Stevie has learned to avoid food and has a plan to get out of the treatment center on the anniversary of her brother’s death. A death she caused. Stevie struggles with a life-threatening eating disorder but also is navigating how the mistakes in our past affect our future. Books about mental health can discuss some heavy topics and Paperweight talks about eating disorders, suicide attempts, and death. Meg Haston tackles these topics for more mental health representation and shows how it feels to feel trapped in a body.
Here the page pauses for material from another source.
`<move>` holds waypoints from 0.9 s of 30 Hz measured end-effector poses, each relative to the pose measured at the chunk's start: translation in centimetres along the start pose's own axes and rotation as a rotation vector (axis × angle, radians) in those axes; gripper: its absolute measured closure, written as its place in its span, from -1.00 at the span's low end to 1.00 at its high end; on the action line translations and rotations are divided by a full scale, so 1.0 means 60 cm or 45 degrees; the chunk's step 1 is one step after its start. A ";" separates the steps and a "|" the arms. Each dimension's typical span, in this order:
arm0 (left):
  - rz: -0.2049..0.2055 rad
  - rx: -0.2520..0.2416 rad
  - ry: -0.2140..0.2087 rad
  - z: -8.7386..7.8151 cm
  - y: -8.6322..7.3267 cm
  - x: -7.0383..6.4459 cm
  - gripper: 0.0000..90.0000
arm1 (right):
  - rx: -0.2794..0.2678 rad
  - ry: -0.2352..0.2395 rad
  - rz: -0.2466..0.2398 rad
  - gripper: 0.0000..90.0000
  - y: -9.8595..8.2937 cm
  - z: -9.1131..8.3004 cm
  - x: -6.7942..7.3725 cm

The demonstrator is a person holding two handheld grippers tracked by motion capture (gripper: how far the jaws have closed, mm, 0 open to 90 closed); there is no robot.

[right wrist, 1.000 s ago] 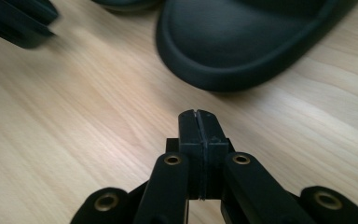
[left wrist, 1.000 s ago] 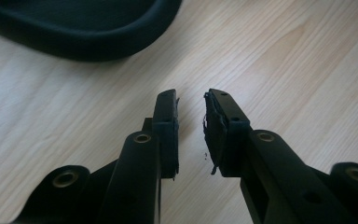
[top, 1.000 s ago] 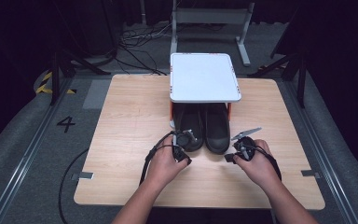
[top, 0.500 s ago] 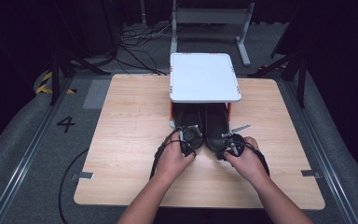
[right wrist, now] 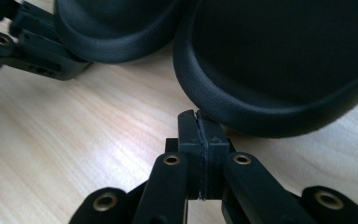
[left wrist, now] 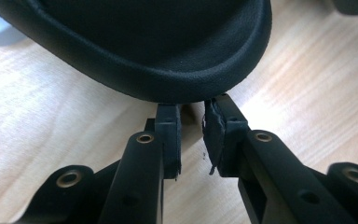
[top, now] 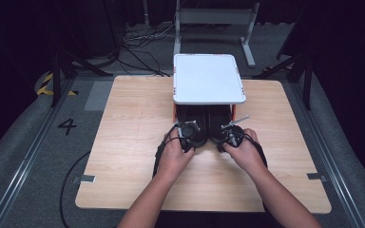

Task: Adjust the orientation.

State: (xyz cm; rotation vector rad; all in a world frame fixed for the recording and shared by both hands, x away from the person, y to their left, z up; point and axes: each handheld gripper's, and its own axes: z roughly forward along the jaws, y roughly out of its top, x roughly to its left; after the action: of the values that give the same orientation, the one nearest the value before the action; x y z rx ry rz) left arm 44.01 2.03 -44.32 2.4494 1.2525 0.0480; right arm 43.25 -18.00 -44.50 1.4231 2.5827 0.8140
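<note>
Now that both hands have moved up to the shoes, the left gripper [left wrist: 192,135] is a little open at the left shoe [left wrist: 158,46], and the right gripper [right wrist: 197,140] is closed, empty, touching the right shoe [right wrist: 279,60]; maybe pushing comes next.

— What sits where on the bench [top: 123,142]?

— A small raised shelf [top: 208,78] stands at the far middle. Two shoes lie side by side under it, heels toward the person: the left shoe [top: 196,128], the right shoe [top: 217,124].

— And the grippers?

— The left gripper [top: 187,130] is at the left shoe's heel, the right gripper [top: 230,134] at the right shoe's heel, hands just behind them.
</note>
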 end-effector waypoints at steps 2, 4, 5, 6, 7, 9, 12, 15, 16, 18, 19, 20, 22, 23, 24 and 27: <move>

Why Mental Health Representation Matters
The stigma around mental health has started to lessen in recent years, but having fiction and non-fiction accurate representations will help to increase this awareness. Books about mental health and mental health representation help those who struggle to feel less alone. Mental health healing is possible and navigating everyday life with a mental illness is also possible.
Therapy, medication, and meditation can help you navigate emotions and become more fulfilled in your life. All types of people are worth it and their presence in the world is needed.